August 10, 2011 | 3
Ed Note: A version of this article appeared on Anthropology in Practice on Jan. 26th, 2010.
How much do we really know about the food we eat? How do items like fruits and vegetables get to the supermarket? What goes into packaging and processing them so they’re safe to eat? Are local foods better?
Street vendors are ubiquitous in New York City. They sell everything—books, ties, umbrellas, cell phone accessories, hot dogs, chicken and rice lunch specials, incense, sunglasses, jewelry—you name it, they’ve got it. Some vendors sell fruit, providing some city residents with a source for fresh produce. I have access to one such vendor just around the corner from where I work. He’s there every day, unless it’s a federal holiday, pedaling his wares from a folding chair. When it rains, he takes refuge under an overhang from the building. On cold days, he has a portable heater. Whether he sells a lot of fruit or a little, he maintains his position.
When a cold spell in the United States caused produce shortages, my local supermarket posted signs indicating that the price of certain items, such as strawberries and tomatoes, had increased as a result. Yet the street vendor still seemed to have a full stock. He was undoubtedly affected by the same problem, but his prices didn’t fluctuate in the same way. Though he doesn’t have the same overhead to manage, he also doesn’t have the luxury of raising prices. If he raises prices, he loses customers. And the cost of lost business isn’t something he might readily recover from. The supermarket can recoup its losses from low produce sales via other products and still cover overhead and staff, but the same isn’t true for the fruit vendor.
The image of the vendor sitting his folding chair stayed with me though. Like others, I have begun to think more and more about my “carbon food print“: where my food comes from, and the costs—both to my wallet and the environment—of my choices. (Though I have to admit that I’m not giving up hamburgers just yet.) The idea behind the carbon food print is similar to the carbon footprint: it looks at the resources required to grow and transport food from the farm to your refrigerator. A result of this growing awareness has been a movement encouraging people to purchase locally grown produce. Luckily Long Island has a thriving farm community so produce like spinach, broccoli, apples, strawberries, and peaches are easy to obtain from local sources. And I don’t have to travel far to take advantage of this either: my supermarket supports local growers at no real premium to me.
Still, despite local efforts, certain fruits must be trucked/flown in. Oranges, for example, are difficult to grow in the Northern United States. It’s certainly possible, but they’d require additional resources to survive colder temperatures. Unless you’ve got a giant greenhouse handy, and the funds to keep it running, it’s probably not worth it. So in terms of making a greener purchase, whether you buy your oranges from the supermarket or the street vendor makes no difference—they’ve both likely had to get the oranges from a non-local source. On the other hand, if concern over the origin of food is an issue, it seems to make sense to buy apples from the supermarket where you can be sure that they came from a local orchard. There’s no guarantee that the street vendor purchased his apples locally—he may be relying on a third party to get his fruit, which also adds another layer to the to the whole carbon food print picture.

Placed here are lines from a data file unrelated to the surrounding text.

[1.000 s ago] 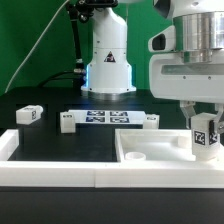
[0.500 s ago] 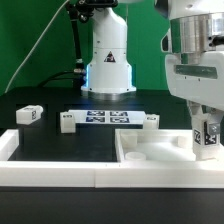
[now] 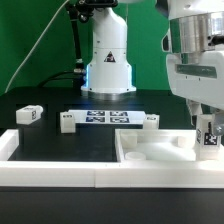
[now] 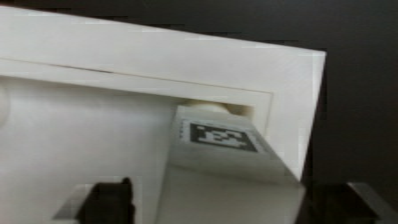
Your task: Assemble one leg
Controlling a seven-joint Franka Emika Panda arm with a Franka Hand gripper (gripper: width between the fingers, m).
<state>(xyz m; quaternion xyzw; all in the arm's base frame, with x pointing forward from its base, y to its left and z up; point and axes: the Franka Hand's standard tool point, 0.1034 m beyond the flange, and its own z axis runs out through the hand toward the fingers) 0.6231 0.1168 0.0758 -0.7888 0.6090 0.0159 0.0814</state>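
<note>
Here, in the exterior view, the gripper (image 3: pixel 208 140) hangs at the exterior view's right, pinching the small white stubby plastic leg with the black-and-white tag on its face (image 3: pixel 208 140). The leg stands upright, its long axis running up and down, directly below the wrist and between the fingers. It sits low over the far right corner of the big flat white square panel (image 3: pixel 150 150), which rests on the black bench (image 3: pixel 60 148). Whether its lower end already touches the panel I cannot tell from here. Three more small white tagged blocks lie well apart on the bench: one (image 3: pixel 30 114) toward the exterior view's left, and one (image 3: pixel 67 123) and another (image 3: pixel 150 120) at either end of the marker board (image 3: pixel 108 118).

The wrist view looks straight down the fingers. The tagged leg (image 4: pixel 217 150) fills the gap between the two dark fingertips (image 4: pixel 111 198), clamped from both sides. Just beyond its end a rounded hole or peg (image 4: pixel 210 106) shows in the panel's corner (image 4: pixel 267 70), close to the raised rim. By my reckoning the coming move turns on this: the leg's axis must line up with that corner socket, which looks to lie just ahead of the leg's tip, with little slack against the rim.
</note>
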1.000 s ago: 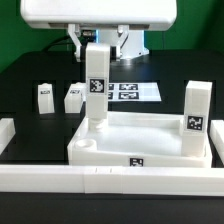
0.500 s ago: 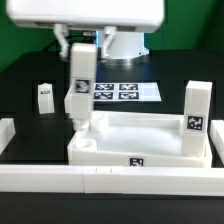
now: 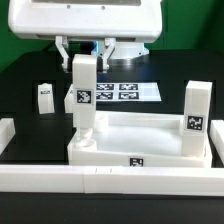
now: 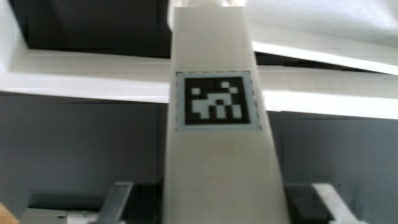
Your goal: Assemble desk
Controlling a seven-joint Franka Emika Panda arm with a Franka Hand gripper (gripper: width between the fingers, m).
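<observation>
One leg now stands upright at the desk corner; previously tilted.

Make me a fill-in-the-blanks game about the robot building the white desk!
1. The desk panel has ___ legs standing on it.
2. One more leg stands by itself on the ___ table.
3. The gripper is right above the leg at the exterior view's ___ corner of the panel.
4. The marker board lies ___ the panel in the exterior view.

Missing words: two; black; left; behind
</observation>
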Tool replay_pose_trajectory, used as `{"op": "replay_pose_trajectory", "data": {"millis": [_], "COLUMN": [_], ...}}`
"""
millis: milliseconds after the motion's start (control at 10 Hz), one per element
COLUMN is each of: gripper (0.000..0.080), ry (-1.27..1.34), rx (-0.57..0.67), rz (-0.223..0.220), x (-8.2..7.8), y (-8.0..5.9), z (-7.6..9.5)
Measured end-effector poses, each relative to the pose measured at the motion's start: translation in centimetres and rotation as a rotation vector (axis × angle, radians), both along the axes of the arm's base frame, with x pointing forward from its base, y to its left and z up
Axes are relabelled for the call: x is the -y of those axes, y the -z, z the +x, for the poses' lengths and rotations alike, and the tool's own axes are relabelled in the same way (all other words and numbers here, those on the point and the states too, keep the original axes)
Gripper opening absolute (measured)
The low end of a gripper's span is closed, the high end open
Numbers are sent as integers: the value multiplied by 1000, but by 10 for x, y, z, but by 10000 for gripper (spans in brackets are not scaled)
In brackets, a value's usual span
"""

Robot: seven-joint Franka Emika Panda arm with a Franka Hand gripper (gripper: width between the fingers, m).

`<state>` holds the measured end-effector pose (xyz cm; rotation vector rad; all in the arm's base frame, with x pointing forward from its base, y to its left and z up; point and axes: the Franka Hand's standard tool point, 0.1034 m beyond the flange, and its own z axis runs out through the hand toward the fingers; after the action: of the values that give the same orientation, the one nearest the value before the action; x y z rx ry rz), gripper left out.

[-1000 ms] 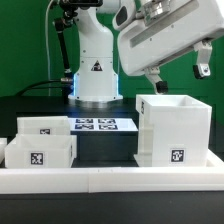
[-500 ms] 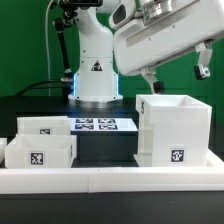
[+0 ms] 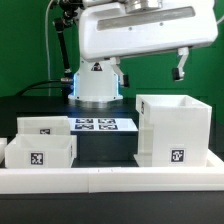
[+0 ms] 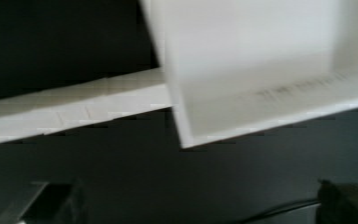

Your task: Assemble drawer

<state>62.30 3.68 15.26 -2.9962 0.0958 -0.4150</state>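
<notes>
Nearest the exterior camera runs the low white border rail [image 3: 100, 180] along the black table [image 3: 110, 148]; just behind it, on the exterior view's left, sits the front tray [image 3: 40, 152], open-topped, its square tag facing the camera; the rear tray [image 3: 45, 127] stands close behind it, tagged the same way. On the exterior view's right the large cube-like shell [image 3: 172, 130] stands upright by the rail, open at the top, with a tag low on its front face. Farther back the marker board [image 3: 105, 125] lies flat between the trays and the shell; behind it rises the arm base [image 3: 97, 82]. The gripper [image 3: 152, 72] hangs above the shell, apart from it; its fingers [image 3: 180, 66] are spread wide. In the blurred wrist view the gripper [image 4: 197, 205] grasps nothing, its dark fingertips [image 4: 51, 205] set well apart.
</notes>
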Motion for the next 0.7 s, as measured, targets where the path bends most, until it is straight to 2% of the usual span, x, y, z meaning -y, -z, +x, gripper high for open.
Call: {"op": "replay_pose_trajectory", "data": {"millis": [200,300,500,700], "gripper": [649,649,649,649], "ry": [-87,-137,-176,-202], "rx": [8,9,10,7], "rz": [-27,-51,-91,-119], "x": [3,19,63,95], "y": [1,5,14,25], "z": [-1,-4,-14,-21]}}
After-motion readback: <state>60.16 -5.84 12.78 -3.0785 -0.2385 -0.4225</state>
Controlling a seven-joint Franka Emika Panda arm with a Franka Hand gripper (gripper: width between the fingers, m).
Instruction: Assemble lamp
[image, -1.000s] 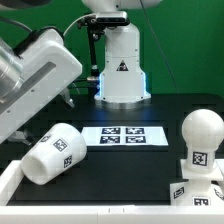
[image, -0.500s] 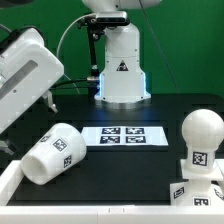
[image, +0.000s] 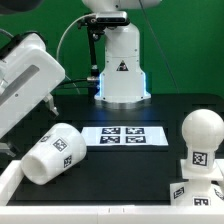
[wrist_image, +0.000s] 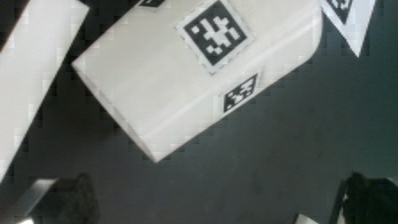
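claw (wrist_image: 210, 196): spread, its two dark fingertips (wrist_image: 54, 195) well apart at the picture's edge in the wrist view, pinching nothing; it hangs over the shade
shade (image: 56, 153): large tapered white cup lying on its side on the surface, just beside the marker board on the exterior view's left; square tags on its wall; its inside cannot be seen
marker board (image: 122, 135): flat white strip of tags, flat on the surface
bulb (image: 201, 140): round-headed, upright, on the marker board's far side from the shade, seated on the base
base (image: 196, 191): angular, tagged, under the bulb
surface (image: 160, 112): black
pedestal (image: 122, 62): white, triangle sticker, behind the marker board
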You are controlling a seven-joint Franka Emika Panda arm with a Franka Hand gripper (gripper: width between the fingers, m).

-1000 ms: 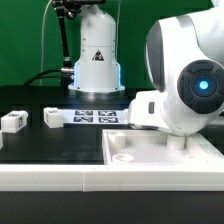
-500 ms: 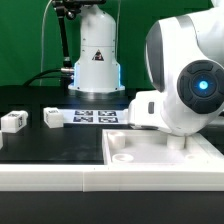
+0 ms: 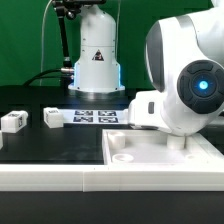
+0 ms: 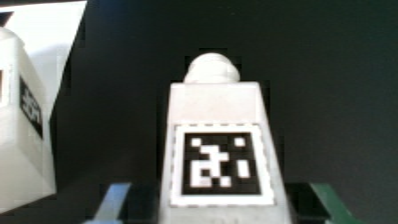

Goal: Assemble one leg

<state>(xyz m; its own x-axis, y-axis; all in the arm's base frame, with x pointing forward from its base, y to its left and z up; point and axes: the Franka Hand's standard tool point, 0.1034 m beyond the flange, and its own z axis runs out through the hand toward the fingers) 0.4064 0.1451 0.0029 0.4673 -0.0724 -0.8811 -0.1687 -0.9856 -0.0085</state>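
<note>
In the wrist view a white leg with a rounded peg at its far end and a black-and-white tag on its face lies on the black table. My gripper straddles its near end. One finger and the other finger stand on either side with a small gap to the leg, so the jaws are open. In the exterior view the gripper and this leg are hidden behind the arm's wrist. Two more legs stand at the exterior view's left.
The large flat white panel with corner sockets lies in front. The marker board lies behind it, before the white robot base. Another white tagged part lies close beside the leg in the wrist view.
</note>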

Still, I admire the entrepreneurial spirit of the fruit vendor. And I’d like to support him. A study released last year by researchers from Carnegie Mellon University suggests that in terms of making “greener” food choices, the distance our food travels doesn’t seem to matter as much as our food choices themselves:
“The authors suggest that eating less red meat and/or dairy products may be a more effective way for concerned citizens to lower their food-related climate impacts. They estimate that shifting to an entirely local diet would reduce the equivalent greenhouse gas emissions as driving 1,000 miles, while changing only one day per week’s meat and dairy-based calories to chicken, fish, or vegetables would have about the same impact. Shifting entirely from an average American diet to a vegetable-based one would reduce the same emissions as 8,000 miles driven per year.”
Good news for the fruit vendor downstairs. How does this inform our food choices—if at all? Disparities certainly exist in terms of the availability of fresh produce in low income neighborhoods. For many individuals who live in these neighborhoods, food options are severely limited to processed, pre-prepared foods, such as fast food items. If we put the “green” concern aside here, we’re still faced with the fact that over time continued consumption of heavily processed foods and little-to no produce can have adverse health effects.
Creating access to healthy food options is integral, which paves the way for the produce vendor on the street who likely cannot provide solely local products. New York City recently seized this idea and encouraged mobile produce vendors in low income neighborhoods that lack supermarkets, farmer’s markets, and green grocers. The mobile produce carts, known as Green Carts, were enthusiastically greeted by residents, and support for the program has grown. If the program really takes off, and more people who didn’t have access to produce begin to eat fresh produce, the carbon food print created by these individuals formerly will also be reduced. My local fruit guy doesn’t fall under this umbrella, but it seems that opportunities for his enterprise are growing. In a concrete desert, he’s an oasis, serving as a reminder that small initiatives can encourage big changes.
Where do you get your fruit from? Do you or have you been thinking about your carbon food print? And would you buy fruit from a mobile vendor?